En abril de 1982, Johnny Crump encajó sentencia benigna en USA por cooperar con la DEA y el FBI. A tal punto ayudó que un gran jurado federal pudo meter contrarrevolucionariamente en el mismo saco criminal de Guillot-Lara y otros narcotraficantes [Caso 82-643 Cr-JE / Distrito Sur de la Florida] tanto a Ravelo-Renedo y su tracatán Gonzalo Bassols como al jefe de la Marina de Guerra Revolucionaria, Aldo Santamaría, y al presidente del Instituto Cubano de Amistad con los Pueblos (ICAP), René Rodríguez.

Máscaras del Zorro

Entretanto ni el FDLE ni el FBI lograron encontrar el resto de las granadas soviéticas en Miami ni echarle mano a “EI Zorro” Santi, a.k.a. El Animal y El Asesino. El agente especial Sergio Piñón (FDLE) declaró el 4 de marzo de 1982 ante Subcomité Senatorial sobre Seguridad y Terrorismo: “We can’t connect him with anything. We even know where the grenades are probably hidden, but we can’t get at them”.

El 20 de mayo de 1983, el presidente Reagan sazonaría su discurso en Miami con que había “pruebas contundentes de que funcionarios de Castro están involucrados en el tráfico de drogas”. Sólo que se hizo el zorro y más repercusión que esta denuncia tendría la hartera de pollo asado, moros y cristianos, plátanos maduros fritos y flan de coco que se dio en el restaurante Esquina de Tejas [101 SW, Avenida 12] de La Pequeña Habana.

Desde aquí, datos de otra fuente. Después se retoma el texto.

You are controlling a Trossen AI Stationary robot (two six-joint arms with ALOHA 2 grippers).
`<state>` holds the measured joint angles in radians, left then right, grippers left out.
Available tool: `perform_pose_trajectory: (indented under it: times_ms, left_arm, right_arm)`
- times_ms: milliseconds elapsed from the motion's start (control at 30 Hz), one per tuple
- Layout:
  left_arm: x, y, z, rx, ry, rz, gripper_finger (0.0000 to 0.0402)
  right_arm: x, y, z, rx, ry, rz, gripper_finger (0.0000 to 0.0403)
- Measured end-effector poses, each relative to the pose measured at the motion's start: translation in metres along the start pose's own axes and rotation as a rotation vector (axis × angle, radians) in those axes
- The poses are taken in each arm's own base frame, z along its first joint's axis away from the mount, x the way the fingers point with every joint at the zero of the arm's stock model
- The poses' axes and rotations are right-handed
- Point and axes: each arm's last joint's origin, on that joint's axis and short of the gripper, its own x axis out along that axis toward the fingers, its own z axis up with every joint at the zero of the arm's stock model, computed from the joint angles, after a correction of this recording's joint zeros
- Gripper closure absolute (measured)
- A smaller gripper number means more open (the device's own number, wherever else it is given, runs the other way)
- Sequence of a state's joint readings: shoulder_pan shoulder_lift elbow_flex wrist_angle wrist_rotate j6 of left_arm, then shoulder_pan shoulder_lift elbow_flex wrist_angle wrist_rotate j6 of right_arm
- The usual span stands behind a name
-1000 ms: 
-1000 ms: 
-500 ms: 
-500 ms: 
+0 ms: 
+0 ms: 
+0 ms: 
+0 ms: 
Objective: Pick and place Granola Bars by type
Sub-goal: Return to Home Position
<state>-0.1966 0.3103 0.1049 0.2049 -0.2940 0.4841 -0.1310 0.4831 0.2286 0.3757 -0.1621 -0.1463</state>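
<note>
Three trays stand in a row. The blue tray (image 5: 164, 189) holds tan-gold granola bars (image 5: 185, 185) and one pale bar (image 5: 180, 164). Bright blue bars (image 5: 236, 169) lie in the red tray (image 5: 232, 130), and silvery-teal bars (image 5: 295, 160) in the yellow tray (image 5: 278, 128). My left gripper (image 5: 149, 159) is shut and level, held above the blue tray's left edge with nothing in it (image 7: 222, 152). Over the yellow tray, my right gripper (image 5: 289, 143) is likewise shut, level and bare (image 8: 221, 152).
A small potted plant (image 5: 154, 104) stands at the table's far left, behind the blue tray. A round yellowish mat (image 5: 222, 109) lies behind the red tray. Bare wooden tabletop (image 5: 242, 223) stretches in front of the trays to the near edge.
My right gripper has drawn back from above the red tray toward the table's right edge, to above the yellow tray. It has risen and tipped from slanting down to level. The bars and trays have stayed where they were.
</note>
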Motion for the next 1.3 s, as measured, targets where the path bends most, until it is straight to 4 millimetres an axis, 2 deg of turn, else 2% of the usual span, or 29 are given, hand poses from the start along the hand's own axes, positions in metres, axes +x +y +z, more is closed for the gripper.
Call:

Y eso que seguidamente un capitán de la Dirección General de Inteligencia (DGI) con disfraz de Jefe del Departamento de la Comunidad Cubana en el Exterior en el ICAP, Jesús Raúl Pérez-Méndez, desertó el 13 de julio de 1983 en Nueva York y se bajó con que Raúl Castro había aceptado dinero del narcotráfico a cambio de que usaran la Isla de Cuba pintoresca como base de operaciones para introducir drogas en USA.

Coda

Al cabo sobrevino la explosión del caso Ochoa. Castro lamentaría que “lo peor es que los que se metieron en esto partían de la idea de que ayudaban a la República (sic)” y revelaría la sabrosa ironía de que precisamente un comandante político del M-19, Antonio Navarro Wolf, dio la clave del caso al comentar “que había rumores en Colombia de que gente de Pablo Escobar tenía contacto con Tony de la Guardia”. Castro precisó también cómo el general José Abrantes —el jefe del MININT “que todos los papelitos me los traía y que todo lo discutía”— fue a juicio y paró en la cárcel por no pasarle de inmediato el papelito con el rumor de Navarro Wolf [4].

Notas

[1] Reader’s Digest, julio de 1982, 98-102

[2] Andrew, C. y Mitrokhin, V.: The World is Going Our Way, Basic Books (2005), 123 s.

[3] “Guillot murió de un infarto”, El Tiempo [Bogotá], 13 de abril de 1991.

[4] Biografía a dos voces, Debate (2006), 332. 335. 337.